* **HOW TO COMPLETE THIS TASK**
The reply should return the data in full, exactly as written.

* **SUPPLIED DATA**
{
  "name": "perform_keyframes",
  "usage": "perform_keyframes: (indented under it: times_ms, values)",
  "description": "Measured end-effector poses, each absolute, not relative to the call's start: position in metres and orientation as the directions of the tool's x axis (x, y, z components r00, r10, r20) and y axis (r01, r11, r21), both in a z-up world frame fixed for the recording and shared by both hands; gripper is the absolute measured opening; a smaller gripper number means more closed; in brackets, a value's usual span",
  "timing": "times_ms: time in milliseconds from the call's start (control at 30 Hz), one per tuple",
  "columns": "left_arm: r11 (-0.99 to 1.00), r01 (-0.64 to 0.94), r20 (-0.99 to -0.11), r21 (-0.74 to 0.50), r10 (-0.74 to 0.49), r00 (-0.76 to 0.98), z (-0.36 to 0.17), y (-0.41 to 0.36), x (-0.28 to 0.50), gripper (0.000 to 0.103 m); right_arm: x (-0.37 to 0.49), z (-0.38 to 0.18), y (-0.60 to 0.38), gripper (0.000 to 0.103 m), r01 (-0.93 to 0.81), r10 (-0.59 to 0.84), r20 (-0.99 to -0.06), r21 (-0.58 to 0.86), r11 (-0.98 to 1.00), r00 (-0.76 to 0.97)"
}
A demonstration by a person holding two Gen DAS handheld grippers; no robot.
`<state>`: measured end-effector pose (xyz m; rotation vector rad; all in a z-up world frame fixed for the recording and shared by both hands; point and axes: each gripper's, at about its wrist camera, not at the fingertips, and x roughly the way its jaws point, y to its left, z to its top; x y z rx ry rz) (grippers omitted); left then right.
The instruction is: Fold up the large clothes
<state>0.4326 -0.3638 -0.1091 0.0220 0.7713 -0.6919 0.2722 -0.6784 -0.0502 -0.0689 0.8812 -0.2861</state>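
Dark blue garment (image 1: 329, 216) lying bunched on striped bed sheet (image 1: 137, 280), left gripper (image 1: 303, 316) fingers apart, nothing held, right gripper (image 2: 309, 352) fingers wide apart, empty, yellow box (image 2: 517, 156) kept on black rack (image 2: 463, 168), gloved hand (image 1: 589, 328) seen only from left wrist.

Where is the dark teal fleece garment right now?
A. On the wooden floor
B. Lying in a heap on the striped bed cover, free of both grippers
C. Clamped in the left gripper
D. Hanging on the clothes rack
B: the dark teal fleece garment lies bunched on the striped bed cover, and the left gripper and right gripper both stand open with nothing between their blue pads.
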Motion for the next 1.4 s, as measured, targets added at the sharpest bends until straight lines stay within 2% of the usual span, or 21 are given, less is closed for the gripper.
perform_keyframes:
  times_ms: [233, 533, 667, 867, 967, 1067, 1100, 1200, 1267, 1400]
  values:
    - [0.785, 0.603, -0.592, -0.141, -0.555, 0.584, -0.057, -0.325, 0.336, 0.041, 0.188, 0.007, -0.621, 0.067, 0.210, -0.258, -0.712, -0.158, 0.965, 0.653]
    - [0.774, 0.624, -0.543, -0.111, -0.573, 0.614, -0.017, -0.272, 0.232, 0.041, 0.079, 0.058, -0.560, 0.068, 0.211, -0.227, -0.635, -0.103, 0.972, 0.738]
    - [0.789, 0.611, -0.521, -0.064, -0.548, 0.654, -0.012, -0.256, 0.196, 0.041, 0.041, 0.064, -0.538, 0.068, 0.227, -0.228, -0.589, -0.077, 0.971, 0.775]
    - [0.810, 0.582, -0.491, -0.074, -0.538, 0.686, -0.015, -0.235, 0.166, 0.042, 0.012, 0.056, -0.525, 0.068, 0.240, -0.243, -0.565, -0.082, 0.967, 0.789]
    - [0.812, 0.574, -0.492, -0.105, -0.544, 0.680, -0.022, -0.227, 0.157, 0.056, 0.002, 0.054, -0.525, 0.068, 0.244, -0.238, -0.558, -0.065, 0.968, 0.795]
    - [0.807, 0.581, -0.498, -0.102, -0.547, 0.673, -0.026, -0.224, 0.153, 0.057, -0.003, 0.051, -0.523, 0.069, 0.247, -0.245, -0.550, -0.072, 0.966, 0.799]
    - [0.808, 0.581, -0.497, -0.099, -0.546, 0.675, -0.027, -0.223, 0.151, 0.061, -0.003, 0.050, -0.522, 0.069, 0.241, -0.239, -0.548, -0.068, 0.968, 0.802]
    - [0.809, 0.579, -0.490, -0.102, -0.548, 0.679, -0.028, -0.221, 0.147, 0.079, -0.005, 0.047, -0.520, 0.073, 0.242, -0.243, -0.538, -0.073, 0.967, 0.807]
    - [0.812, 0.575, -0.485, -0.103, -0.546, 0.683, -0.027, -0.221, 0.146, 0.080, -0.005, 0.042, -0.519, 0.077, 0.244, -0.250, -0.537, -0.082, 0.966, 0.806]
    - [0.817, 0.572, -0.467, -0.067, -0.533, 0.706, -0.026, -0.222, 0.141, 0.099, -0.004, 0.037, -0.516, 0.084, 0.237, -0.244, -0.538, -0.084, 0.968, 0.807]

* **RESULT FOR THIS TASK**
{
  "name": "perform_keyframes",
  "usage": "perform_keyframes: (indented under it: times_ms, values)",
  "description": "Measured end-effector poses, each absolute, not relative to the call's start: position in metres and orientation as the directions of the tool's x axis (x, y, z components r00, r10, r20) and y axis (r01, r11, r21), both in a z-up world frame fixed for the recording and shared by both hands; gripper is the absolute measured opening; a smaller gripper number means more closed; in brackets, a value's usual span",
  "timing": "times_ms: time in milliseconds from the call's start (control at 30 Hz), one per tuple",
  "columns": "left_arm: r11 (-0.99 to 1.00), r01 (-0.64 to 0.94), r20 (-0.99 to -0.11), r21 (-0.74 to 0.50), r10 (-0.74 to 0.49), r00 (-0.76 to 0.98), z (-0.36 to 0.17), y (-0.41 to 0.36), x (-0.28 to 0.50), gripper (0.000 to 0.103 m); right_arm: x (-0.37 to 0.49), z (-0.38 to 0.18), y (-0.60 to 0.38), gripper (0.000 to 0.103 m), r01 (-0.93 to 0.81), r10 (-0.59 to 0.84), r20 (-0.99 to -0.06), r21 (-0.58 to 0.86), r11 (-0.98 to 1.00), r00 (-0.76 to 0.97)"
}
A demonstration by a person holding two Gen DAS handheld grippers; no robot.
`<state>`: measured end-effector pose (xyz m; rotation vector rad; all in a z-up world frame fixed for the recording and shared by both hands; point and axes: each gripper's, at about its wrist camera, not at the fingertips, and x roughly the way its jaws point, y to its left, z to its top; x y z rx ry rz) (grippers omitted); left then right.
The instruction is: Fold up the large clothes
<state>0.4326 -0.3638 -0.1091 0.0220 0.7713 -0.6919 0.2722 -0.6784 -0.0502 -0.0689 0.8812 -0.2861</state>
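Dark blue garment (image 1: 329, 216) lying bunched on striped bed sheet (image 1: 137, 280), left gripper (image 1: 303, 316) fingers apart, nothing held, right gripper (image 2: 309, 352) fingers wide apart, empty, yellow box (image 2: 517, 156) kept on black rack (image 2: 463, 168), gloved hand (image 1: 589, 328) seen only from left wrist.

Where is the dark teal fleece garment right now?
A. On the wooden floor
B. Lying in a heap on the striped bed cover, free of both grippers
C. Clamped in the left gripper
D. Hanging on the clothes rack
B: the dark teal fleece garment lies bunched on the striped bed cover, and the left gripper and right gripper both stand open with nothing between their blue pads.
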Motion for the next 1.4 s, as measured, targets added at the sharpest bends until straight lines stay within 2% of the usual span, or 21 are given, less is closed for the gripper.
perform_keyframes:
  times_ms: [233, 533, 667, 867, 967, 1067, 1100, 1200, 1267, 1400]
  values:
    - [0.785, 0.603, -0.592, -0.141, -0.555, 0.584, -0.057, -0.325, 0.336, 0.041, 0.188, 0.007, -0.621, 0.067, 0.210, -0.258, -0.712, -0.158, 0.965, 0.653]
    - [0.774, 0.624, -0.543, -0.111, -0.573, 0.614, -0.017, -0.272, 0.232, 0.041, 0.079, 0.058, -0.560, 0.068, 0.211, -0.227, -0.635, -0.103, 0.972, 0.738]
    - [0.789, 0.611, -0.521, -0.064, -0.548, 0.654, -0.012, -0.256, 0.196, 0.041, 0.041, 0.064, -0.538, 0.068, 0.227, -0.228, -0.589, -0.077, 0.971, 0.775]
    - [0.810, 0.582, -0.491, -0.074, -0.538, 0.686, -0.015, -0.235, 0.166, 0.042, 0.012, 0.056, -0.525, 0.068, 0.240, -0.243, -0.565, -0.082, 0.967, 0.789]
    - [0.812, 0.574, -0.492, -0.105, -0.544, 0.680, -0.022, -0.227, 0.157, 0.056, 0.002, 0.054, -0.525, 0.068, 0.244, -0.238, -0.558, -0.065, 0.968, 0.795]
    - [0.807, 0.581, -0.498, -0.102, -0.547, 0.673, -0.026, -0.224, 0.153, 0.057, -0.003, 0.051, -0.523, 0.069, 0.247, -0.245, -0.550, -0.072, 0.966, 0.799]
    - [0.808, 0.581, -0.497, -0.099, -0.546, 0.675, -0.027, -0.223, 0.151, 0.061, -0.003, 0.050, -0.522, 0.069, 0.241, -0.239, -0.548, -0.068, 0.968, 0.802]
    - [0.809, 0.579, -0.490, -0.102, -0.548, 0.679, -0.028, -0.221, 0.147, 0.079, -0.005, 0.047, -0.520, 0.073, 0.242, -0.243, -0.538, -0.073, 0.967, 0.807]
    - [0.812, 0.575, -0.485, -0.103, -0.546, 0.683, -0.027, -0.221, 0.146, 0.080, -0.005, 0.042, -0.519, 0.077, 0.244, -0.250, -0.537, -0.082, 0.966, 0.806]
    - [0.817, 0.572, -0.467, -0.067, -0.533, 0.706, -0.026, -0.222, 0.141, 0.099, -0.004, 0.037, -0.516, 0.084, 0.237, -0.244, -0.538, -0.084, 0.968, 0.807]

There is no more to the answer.